▶ _Exercise data_
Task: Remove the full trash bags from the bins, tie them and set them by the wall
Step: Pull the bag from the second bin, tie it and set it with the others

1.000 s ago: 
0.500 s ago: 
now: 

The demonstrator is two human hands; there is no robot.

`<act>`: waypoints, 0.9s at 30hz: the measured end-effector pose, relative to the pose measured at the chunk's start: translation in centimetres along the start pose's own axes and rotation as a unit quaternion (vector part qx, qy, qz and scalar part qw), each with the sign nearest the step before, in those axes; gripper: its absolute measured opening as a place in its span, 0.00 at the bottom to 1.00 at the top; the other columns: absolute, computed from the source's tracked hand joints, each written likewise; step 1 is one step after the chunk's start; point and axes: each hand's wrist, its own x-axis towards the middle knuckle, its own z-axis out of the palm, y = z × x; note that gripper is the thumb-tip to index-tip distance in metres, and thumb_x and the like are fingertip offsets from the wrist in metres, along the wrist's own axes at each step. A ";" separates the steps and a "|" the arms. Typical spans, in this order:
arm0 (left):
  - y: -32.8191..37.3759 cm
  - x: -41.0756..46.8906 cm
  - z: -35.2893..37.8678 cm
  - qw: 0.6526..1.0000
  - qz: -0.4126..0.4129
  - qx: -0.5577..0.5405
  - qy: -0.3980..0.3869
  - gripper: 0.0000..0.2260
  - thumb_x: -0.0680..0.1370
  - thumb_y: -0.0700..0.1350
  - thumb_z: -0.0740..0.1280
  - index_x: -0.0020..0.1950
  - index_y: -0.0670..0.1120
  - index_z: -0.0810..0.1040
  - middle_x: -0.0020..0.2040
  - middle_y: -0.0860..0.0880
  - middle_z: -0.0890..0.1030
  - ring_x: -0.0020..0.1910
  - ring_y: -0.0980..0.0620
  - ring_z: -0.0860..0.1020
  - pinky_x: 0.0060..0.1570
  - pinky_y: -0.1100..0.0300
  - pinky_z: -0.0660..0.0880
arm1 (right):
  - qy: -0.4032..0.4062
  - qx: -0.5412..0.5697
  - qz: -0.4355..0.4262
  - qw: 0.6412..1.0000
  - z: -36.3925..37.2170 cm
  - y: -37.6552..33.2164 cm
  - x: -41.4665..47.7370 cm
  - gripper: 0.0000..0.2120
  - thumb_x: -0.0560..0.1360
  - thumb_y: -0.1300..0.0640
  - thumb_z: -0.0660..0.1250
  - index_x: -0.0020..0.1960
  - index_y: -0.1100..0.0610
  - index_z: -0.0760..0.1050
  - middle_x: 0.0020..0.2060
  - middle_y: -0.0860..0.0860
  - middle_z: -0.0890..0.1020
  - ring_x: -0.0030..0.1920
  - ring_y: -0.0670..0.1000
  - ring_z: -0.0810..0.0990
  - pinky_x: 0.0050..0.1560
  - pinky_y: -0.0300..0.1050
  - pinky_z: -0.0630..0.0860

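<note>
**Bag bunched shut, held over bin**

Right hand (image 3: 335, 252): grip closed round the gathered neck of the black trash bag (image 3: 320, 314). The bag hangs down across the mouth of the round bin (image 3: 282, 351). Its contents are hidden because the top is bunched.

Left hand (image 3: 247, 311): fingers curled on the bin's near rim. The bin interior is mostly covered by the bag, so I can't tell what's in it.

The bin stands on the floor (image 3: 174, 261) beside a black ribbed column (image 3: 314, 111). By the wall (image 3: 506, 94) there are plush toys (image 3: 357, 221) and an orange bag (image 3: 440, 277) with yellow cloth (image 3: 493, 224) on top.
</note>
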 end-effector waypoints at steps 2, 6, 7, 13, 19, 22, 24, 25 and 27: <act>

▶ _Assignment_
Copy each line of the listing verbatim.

▶ _Result for this exercise_
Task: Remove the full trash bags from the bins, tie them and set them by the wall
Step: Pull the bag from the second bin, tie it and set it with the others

1.000 s ago: 
0.500 s ago: 
now: 

The demonstrator is two human hands; there is no robot.

`<act>`: waypoints, 0.9s at 30hz: the measured end-effector pose, relative to the pose measured at the chunk's start: translation in centimetres along the start pose's own axes and rotation as a unit quaternion (vector part qx, qy, qz and scalar part qw), each with the sign nearest the step before, in those axes; gripper: its absolute measured opening as a place in its span, 0.00 at the bottom to 1.00 at the top; the other columns: absolute, computed from the source's tracked hand joints, each written likewise; step 1 is one step after the chunk's start; point and axes: each hand's wrist, its own x-axis towards the middle knuckle, its own z-axis out of the palm, y = z × x; note that gripper is the thumb-tip to index-tip distance in metres, and thumb_x and the like are fingertip offsets from the wrist in metres, along the wrist's own axes at each step. A ";" separates the steps and a "|" the arms. Typical spans, in this order:
arm0 (left):
  - y: -32.8191..37.3759 cm
  - x: -41.0756..46.8906 cm
  - z: -35.2893..37.8678 cm
  - qw: 0.6526..1.0000
  - qz: -0.4126..0.4129
  - qx: -0.5577..0.5405
  - qy: -0.3980..0.3869
  - gripper: 0.0000..0.2260
  - thumb_x: -0.0680..0.1370
  - thumb_y: -0.0700..0.1350
  - thumb_z: -0.0740..0.1280
  - index_x: -0.0020..0.1950
  - index_y: -0.0670..0.1120
  - index_z: -0.0810..0.1040
  - middle_x: -0.0020..0.2040
  - middle_y: -0.0860..0.0880
  - middle_z: -0.0890..0.1030
  - ring_x: -0.0020..0.1910
  - ring_y: -0.0980..0.0620
  - ring_z: -0.0860..0.1020
  - pinky_x: 0.0060..0.1570
  - pinky_y: -0.1100..0.0300
  - pinky_z: -0.0660..0.0880
arm1 (right):
  - qy: -0.4032..0.4062
  - qx: -0.5412..0.5697
  - qz: -0.4355..0.4262
  - qw: 0.6412..1.0000
  - z: -36.3925..37.2170 cm
  - y: -37.6552..33.2164 cm
  - x: -41.4665..47.7370 cm
  - gripper: 0.0000..0.2120
  - thumb_x: -0.0560..0.1360
  - thumb_y: -0.1300..0.0640
  - thumb_z: -0.0660..0.1250
  - index_x: -0.0020..0.1960
  - index_y: -0.1100..0.0610
  - index_z: -0.0760..0.1050
  - middle_x: 0.0020..0.2060
  - middle_y: -0.0860..0.0860
  - middle_z: -0.0890..0.1020
  - ring_x: -0.0030..0.1920
  - ring_y: -0.0670..0.1000
  - ring_z: -0.0810..0.0990
  - pinky_x: 0.0050..0.1560
  - pinky_y: -0.0300..0.1050
  - pinky_z: -0.0630..0.0860

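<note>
**Bag bunched shut, held over bin**

Right hand (image 3: 335, 252): grip closed round the gathered neck of the black trash bag (image 3: 320, 314). The bag hangs down across the mouth of the round bin (image 3: 282, 351). Its contents are hidden because the top is bunched.

Left hand (image 3: 247, 311): fingers curled on the bin's near rim. The bin interior is mostly covered by the bag, so I can't tell what's in it.

The bin stands on the floor (image 3: 174, 261) beside a black ribbed column (image 3: 314, 111). By the wall (image 3: 506, 94) there are plush toys (image 3: 357, 221) and an orange bag (image 3: 440, 277) with yellow cloth (image 3: 493, 224) on top.
</note>
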 end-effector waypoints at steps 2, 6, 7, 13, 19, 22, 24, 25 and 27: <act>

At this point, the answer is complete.